It’s hard to believe that, until now, I have never once mentioned Babylon 5 on this blog. That’s partly because I talk mostly about contemporary things and Babylon 5 has been over for quite a while now, but still... I should have mentioned it at some point. It was an inspirational and ground-breaking series, and one of my favourites of all time.
It’s also hard to believe that it’s been twenty years since the show first began (it’s actually been nearly 21 years since the pilot first aired on 22 February, 1993, but the regular series didn’t start until 26 January, 1994, nearly a year later). It’s doesn’t feel that old. I don’t feel that old. In an odd sort of way, Babylon 5 reaching twenty years seems a little more landmarking then Doctor Who recently reaching fifty years, and that’s because Doctor Who has always been old. I know that’s not literally true, but from the perspective of my life, it has always been around. When I was born, Doctor Who was already turning ten years old. By the time I was becoming a hardcore fan, it was turning twenty (and to a ten-year-old boy, twenty is ancient).

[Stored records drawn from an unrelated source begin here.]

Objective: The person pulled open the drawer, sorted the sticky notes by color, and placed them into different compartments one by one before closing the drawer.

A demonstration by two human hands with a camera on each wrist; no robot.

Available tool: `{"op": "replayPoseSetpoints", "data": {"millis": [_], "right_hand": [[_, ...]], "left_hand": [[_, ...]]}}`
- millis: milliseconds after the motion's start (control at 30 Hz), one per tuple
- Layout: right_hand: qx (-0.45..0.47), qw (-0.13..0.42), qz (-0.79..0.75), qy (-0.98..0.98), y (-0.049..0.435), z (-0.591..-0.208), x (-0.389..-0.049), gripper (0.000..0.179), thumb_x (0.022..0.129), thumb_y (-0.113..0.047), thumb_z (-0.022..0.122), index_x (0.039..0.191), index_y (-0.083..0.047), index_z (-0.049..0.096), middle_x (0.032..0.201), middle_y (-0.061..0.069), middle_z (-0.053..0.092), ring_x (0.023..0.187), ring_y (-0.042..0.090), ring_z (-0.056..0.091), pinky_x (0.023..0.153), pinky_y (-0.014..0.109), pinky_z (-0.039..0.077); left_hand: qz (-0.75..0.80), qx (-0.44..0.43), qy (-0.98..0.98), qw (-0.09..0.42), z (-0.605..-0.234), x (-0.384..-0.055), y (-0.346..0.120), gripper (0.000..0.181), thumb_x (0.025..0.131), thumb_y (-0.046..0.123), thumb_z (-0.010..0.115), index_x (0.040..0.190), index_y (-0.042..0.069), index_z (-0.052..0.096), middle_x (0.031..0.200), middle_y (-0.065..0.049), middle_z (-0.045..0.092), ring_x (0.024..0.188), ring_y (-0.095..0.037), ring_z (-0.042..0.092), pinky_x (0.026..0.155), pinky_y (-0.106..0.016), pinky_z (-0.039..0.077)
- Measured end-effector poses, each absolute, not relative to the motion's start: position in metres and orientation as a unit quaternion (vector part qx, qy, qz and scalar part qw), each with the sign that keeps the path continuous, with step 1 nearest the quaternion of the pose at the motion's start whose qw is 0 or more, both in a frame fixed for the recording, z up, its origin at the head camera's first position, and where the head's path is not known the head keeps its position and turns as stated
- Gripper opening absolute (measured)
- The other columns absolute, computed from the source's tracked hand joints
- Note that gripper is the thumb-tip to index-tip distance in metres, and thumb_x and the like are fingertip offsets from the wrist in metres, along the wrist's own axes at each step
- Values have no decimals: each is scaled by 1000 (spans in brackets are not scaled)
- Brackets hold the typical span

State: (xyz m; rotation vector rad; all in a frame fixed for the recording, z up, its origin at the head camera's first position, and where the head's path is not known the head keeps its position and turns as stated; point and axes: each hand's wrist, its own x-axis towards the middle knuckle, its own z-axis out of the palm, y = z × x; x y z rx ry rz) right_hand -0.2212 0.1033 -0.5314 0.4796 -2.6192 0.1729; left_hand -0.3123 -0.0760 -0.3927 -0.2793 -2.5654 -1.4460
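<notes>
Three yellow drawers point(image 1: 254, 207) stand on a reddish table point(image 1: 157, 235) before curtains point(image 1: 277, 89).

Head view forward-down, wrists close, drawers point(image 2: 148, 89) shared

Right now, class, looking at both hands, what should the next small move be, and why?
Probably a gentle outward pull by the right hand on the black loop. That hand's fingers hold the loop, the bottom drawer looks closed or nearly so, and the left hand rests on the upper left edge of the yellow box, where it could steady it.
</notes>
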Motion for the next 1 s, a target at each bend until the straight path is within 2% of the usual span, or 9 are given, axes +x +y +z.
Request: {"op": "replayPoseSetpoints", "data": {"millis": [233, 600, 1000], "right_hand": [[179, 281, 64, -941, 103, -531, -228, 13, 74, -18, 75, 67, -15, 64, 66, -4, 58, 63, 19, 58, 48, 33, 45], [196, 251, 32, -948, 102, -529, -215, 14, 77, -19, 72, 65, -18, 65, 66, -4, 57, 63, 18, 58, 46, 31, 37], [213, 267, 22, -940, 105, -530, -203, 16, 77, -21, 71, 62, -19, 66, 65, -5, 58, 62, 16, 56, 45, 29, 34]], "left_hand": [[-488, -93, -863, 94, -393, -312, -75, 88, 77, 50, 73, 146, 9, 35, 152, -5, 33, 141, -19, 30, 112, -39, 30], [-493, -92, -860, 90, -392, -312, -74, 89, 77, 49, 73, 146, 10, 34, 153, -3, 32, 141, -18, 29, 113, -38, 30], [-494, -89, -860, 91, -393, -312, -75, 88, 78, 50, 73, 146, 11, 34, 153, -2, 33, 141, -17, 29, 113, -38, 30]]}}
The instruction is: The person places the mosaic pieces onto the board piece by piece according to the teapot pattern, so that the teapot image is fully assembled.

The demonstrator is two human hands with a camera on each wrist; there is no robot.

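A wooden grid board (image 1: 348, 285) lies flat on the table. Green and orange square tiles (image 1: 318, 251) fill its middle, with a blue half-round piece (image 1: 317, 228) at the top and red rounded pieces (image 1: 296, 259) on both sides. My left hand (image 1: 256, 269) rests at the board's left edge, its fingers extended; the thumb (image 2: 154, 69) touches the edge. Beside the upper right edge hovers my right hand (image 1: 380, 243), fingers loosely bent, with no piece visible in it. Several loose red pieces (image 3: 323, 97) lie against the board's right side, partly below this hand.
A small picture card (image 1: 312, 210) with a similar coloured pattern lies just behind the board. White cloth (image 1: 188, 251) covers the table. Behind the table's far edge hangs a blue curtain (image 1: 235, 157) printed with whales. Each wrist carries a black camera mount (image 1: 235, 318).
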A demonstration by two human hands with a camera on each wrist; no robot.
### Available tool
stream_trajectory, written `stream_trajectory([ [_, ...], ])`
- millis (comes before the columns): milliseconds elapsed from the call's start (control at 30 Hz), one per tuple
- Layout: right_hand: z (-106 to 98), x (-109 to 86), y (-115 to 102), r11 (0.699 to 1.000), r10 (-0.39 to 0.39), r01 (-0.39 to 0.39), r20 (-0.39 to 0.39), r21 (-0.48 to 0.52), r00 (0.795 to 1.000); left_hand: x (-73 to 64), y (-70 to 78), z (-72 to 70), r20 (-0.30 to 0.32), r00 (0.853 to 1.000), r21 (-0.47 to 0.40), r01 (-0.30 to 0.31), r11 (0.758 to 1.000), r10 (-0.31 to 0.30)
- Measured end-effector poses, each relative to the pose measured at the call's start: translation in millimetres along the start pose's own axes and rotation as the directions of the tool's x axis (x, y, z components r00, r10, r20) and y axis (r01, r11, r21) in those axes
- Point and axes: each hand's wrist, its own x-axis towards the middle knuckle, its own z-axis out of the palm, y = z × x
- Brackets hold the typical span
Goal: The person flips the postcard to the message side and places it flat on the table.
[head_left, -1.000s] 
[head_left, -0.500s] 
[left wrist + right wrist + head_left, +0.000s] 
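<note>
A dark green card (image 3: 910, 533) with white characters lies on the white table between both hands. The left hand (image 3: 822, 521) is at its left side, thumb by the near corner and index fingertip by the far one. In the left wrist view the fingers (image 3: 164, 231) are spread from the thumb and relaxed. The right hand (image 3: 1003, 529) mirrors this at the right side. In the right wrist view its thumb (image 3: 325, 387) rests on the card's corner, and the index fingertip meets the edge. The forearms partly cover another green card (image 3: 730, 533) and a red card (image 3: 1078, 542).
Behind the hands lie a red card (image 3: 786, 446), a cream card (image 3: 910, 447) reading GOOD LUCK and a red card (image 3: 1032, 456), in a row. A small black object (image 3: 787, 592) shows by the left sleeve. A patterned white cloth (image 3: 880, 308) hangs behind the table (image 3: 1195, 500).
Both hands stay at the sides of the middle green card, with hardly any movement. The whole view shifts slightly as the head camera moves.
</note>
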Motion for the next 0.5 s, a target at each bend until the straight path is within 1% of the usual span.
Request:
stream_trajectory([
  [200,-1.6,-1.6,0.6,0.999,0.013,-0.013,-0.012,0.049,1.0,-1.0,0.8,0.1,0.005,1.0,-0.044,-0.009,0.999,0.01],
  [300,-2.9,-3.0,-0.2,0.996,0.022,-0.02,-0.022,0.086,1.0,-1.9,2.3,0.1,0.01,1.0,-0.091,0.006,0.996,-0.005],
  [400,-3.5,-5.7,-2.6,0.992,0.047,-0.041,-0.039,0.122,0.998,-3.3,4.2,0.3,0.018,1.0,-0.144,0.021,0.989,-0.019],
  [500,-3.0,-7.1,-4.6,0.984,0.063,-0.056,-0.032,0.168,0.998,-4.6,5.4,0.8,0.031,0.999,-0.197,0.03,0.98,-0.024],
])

But with Babylon 5, I was there from the beginning. I remember a time when there was no Babylon 5. It didn’t exist yet, and quite possibly wasn’t even an idea in creator J. Michael Straczynski’s mind yet. I watched the pilot the day it aired—wasn’t all that impressed by it to be honest. But despite the pilot’s flaws, there was something about it that drew my interest and I kept up on news about when the series itself would start and began watching it right from the beginning too. I was hooked after the first few episodes and I followed the series through its entire five-year run and Crusade’s unfortunately much-shorter run. So the fact that it’s now twenty years later creates just a little bit more “Has it really been that long?” than fifty years of Doctor Who does.
Babylon 5 made a huge mark on science fiction and on television in general. It was the first show to have an ongoing story arc in an era of television when everything was episodic. During any particular episode of any other programme, that story’s problem would be resolved and the characters would return to their lives exactly as they were at the beginning of the episode. Characters rarely changed or grew. Babylon 5 changed all that, and that is, without a doubt, one of the biggest things that drew me to it and kept me watching. It helped, too, that I found the characters compelling to begin with, as well as the intricate storytelling. I was disappointed when Commander Sinclair left (and yes, I’m one of those rare Babylon 5 fans who, to this day, prefers Sinclair to Sheridan), but I accepted that change and development were what made the show so good. Other shows started to learn from Babylon 5 and soon started including ongoing plots as well. Today, it’s pretty much the norm.
I’ve rewatched the series all the way through a few times since its original airing. The latest was about three years ago when I finally got the full run on DVD (until then, I had been relying on degrading VHS tapes). My wife and I watched it through together and it was her first time seeing the show. I don’t think we’ve ever made it through any other show (of similar length) so quickly. As one episode would end, she would insist we watch the next immediately. It was my only real experience with “binge watching”. If I remember correctly, we got through all five seasons, plus the TV movies, Crusade, and the various direct-to-DVD specials in the space of just a few weeks. She liked the show that much.
I would love for there to be some more Babylon 5 some day—a revisit or two, perhaps even a resolution for Crusade (please!). But even if there isn’t, I’m very happy with what there already is. It’s a show I can easily go back to time and time again, and still enjoy every moment.